§ Task description: Will you return, word for word, only the lines from the top of the data below down to and including the one with "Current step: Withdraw"?

§ Data for this exercise:
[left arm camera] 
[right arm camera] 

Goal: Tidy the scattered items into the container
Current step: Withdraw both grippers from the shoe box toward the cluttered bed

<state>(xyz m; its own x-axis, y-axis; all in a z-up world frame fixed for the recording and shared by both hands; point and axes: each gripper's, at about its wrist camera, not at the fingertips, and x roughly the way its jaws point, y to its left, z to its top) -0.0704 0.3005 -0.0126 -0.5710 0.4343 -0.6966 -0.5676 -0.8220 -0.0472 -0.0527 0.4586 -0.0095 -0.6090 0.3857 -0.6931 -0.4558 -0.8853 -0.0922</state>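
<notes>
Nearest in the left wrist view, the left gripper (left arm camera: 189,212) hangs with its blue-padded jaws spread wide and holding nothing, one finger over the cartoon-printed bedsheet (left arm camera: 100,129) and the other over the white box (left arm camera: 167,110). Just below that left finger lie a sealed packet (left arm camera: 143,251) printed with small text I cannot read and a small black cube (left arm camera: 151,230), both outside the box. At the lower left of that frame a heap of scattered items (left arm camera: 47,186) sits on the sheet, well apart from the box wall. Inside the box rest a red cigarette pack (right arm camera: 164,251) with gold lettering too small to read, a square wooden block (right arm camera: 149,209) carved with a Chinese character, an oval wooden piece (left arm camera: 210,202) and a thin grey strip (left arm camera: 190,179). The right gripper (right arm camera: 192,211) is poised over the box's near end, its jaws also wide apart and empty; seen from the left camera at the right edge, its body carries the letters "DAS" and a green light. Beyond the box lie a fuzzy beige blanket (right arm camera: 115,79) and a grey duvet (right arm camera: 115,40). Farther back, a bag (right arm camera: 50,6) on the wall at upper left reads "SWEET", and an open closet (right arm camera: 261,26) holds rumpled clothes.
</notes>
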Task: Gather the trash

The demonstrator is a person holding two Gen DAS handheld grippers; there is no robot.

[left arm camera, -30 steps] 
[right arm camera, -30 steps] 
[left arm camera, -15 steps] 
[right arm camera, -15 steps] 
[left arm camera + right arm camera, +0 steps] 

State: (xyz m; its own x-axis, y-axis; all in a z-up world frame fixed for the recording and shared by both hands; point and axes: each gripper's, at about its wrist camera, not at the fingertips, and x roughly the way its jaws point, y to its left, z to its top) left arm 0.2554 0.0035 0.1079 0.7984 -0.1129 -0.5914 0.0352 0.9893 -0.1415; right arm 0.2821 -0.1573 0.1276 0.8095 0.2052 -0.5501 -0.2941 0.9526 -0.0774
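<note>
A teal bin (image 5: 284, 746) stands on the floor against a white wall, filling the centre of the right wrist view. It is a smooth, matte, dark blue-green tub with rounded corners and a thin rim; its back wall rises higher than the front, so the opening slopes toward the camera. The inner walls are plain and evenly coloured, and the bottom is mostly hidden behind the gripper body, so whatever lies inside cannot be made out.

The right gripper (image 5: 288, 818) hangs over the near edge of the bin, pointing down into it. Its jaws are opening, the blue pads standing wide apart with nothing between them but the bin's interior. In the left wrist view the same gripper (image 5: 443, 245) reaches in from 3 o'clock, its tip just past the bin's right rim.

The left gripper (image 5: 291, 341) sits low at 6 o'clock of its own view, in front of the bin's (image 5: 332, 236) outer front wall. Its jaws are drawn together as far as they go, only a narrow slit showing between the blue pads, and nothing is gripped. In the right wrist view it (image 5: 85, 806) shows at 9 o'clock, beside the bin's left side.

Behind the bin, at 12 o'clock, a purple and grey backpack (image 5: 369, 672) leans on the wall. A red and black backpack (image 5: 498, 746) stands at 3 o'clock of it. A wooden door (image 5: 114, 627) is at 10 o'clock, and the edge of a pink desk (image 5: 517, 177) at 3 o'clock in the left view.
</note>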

§ Answer section:
[left arm camera] 
[right arm camera] 

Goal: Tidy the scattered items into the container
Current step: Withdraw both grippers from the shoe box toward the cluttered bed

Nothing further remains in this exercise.